My tests show that decorating, sorting, undecorate in a smaller list is already faster than using the built-in + cmp
sorting. On a larger list, the difference becomes more dramatic. Definitions:
def key_count(x): return (x.count('YES'), x.count('MAYBE'), x.count('NO')) def key_dict(inner_list): counts = {'YES':0, 'MAYBE':0, 'NO':0} for i in inner_list: if i in counts: counts[i] += 1 return (counts['YES'], counts['MAYBE'], counts['NO']) def decorate_sort(seq, key=lambda x: None, reverse=False): seq = [(key(x), i, x) for i, x in enumerate(seq)] seq.sort() if reverse: seq.reverse() return [x for k, i, x in seq] def builtin_sort(seq, key, reverse=False): seq.sort(lambda p, q: cmp(key(p), key(q))) if reverse: seq.reverse()
Tests:
>>> mylist = [ ... ['ITEM A', 'YES', 'NO', 'YES', 'YES', 'NO', 'NO', 'NO', 'NO', 'NO'], ... ['ITEM B', 'YES', 'NO', 'YES', 'YES', 'NO', 'NO', 'NO', 'NO', 'MAYBE'], ... ['ITEM C', 'YES', 'YES', 'YES', 'YES', 'NO', 'NO', 'MAYBE', 'NO', 'MAYBE'] ... ] >>> %timeit decorate_sort(mylist, key=key_count, reverse=True) 100000 loops, best of 3: 5.03 us per loop >>> %timeit builtin_sort(mylist, key=key_count, reverse=True) 100000 loops, best of 3: 5.28 us per loop
The built-in version is already slower! A less generalized version of mylist.sort(lambda p, q: -cmp(key(p), key(q)))

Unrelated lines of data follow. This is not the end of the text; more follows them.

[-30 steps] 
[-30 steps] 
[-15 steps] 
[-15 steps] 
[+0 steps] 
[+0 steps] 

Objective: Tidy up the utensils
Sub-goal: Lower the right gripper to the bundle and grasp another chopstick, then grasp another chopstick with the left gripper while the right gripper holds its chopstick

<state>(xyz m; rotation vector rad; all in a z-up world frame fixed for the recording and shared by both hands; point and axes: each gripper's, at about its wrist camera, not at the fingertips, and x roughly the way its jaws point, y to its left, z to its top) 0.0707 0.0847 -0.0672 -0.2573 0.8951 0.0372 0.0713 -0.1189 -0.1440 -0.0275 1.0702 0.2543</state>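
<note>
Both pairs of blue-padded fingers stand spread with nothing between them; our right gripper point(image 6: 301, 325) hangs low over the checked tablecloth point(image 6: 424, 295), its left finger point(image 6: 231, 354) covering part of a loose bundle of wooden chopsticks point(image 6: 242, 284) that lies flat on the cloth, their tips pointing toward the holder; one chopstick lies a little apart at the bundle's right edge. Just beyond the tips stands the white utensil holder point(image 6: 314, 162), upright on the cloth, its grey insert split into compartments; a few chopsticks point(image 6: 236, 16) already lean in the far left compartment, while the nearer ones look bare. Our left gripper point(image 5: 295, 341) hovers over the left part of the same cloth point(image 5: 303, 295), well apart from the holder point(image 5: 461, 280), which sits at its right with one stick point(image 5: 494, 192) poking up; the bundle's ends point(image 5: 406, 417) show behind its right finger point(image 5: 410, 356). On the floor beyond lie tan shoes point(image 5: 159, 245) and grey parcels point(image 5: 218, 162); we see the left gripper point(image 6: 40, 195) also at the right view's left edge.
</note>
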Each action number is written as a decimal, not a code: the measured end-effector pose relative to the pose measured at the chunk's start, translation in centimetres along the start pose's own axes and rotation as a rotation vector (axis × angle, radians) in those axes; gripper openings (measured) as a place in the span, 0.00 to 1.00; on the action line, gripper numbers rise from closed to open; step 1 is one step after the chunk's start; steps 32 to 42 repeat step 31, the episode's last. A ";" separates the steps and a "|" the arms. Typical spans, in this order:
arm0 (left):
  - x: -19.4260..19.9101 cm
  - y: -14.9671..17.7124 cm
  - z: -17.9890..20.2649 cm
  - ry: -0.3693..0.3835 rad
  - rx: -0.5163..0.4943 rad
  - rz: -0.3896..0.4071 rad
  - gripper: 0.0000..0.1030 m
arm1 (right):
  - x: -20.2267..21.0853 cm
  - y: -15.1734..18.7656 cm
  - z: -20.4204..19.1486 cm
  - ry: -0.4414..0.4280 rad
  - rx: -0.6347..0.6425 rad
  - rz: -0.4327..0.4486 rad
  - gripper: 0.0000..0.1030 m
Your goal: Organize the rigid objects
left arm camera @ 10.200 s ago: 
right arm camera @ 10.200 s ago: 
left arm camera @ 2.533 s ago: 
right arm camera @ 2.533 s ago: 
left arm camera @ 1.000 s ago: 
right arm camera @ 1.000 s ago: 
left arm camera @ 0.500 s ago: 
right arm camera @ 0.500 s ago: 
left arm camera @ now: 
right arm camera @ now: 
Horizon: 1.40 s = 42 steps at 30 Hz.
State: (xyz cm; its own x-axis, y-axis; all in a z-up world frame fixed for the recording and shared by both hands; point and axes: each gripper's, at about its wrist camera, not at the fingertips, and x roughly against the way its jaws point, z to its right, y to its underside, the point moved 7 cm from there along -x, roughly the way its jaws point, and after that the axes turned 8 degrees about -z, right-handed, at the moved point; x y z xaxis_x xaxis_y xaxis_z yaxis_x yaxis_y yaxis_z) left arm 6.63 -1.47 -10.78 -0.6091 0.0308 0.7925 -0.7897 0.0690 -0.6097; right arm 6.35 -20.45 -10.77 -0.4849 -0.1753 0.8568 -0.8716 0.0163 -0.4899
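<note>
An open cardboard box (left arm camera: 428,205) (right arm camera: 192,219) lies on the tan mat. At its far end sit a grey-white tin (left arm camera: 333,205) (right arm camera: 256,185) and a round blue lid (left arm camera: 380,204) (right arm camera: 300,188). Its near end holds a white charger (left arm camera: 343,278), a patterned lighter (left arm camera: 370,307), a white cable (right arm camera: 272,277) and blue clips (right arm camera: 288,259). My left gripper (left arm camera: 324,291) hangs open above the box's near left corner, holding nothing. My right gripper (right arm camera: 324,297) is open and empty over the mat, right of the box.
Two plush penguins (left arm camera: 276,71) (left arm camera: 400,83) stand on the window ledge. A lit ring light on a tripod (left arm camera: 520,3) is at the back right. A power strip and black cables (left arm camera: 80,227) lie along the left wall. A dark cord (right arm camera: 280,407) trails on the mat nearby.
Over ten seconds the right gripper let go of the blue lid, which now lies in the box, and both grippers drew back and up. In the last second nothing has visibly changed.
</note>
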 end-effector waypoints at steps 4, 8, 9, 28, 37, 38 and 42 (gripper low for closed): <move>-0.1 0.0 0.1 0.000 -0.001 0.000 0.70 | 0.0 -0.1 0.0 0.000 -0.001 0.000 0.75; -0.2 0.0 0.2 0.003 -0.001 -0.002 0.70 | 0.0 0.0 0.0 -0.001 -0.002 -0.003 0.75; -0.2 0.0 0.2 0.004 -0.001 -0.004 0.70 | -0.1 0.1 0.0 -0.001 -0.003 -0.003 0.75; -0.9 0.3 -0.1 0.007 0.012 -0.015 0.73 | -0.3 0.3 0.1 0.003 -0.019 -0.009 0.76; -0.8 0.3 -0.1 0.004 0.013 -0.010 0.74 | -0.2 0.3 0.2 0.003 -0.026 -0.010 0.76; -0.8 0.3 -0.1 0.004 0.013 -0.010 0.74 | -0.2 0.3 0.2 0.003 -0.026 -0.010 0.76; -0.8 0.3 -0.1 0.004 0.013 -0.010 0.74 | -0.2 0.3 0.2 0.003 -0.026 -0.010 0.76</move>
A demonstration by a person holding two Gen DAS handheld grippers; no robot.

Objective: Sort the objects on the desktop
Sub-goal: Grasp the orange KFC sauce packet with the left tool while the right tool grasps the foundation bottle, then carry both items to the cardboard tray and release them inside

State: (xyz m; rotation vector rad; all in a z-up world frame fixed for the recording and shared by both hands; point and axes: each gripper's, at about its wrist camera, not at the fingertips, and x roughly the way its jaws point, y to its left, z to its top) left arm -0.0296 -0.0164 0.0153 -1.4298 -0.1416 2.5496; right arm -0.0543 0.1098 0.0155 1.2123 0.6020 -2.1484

better for short list hair by adding enumerate
to decorate_sort
; without it, decorate_sort
works faster (4.28 us per cycle in my previous test):
>>> %timeit mylist.sort(lambda p, q: -cmp(key_count(p), key_count(q))) 100000 loops, best of 3: 4.74 us per loop
Using key_dict
is an error in this case:
>>> %timeit decorate_sort(mylist, key=key_dict, reverse=True) 100000 loops, best of 3: 8.97 us per loop >>> %timeit builtin_sort(mylist, key=key_dict, reverse=True) 100000 loops, best of 3: 11.4 us per loop
By checking this on a larger list, basically the same results are saved:
>>> import random >>> mylist = [[random.choice(('YES', 'MAYBE', 'NO')) for _ in range(1000)] for _ in range(100)] >>> %timeit decorate_sort(mylist, key=key_count, reverse=True) 100 loops, best of 3: 6.93 ms per loop >>> %timeit builtin_sort(mylist, key=key_count, reverse=True) 10 loops, best of 3: 34.5 ms per loop
A less generalized version is now slower than decorate_sort
.
>>> %timeit mylist.sort(lambda p, q: -cmp(key_count(p), key_count(q))) 100 loops, best of 3: 13.5 ms per loop
And key_dict
is still slower. (But faster than builtin_sort
!)
>>> %timeit decorate_sort(mylist, key=key_dict, reverse=True) 10 loops, best of 3: 20.4 ms per loop >>> %timeit builtin_sort(mylist, key=key_dict, reverse=True) 10 loops, best of 3: 103 ms per loop
So, the result is that the Schwartz transformation provides a solution that is faster and more generalized β a rare and wonderful combination.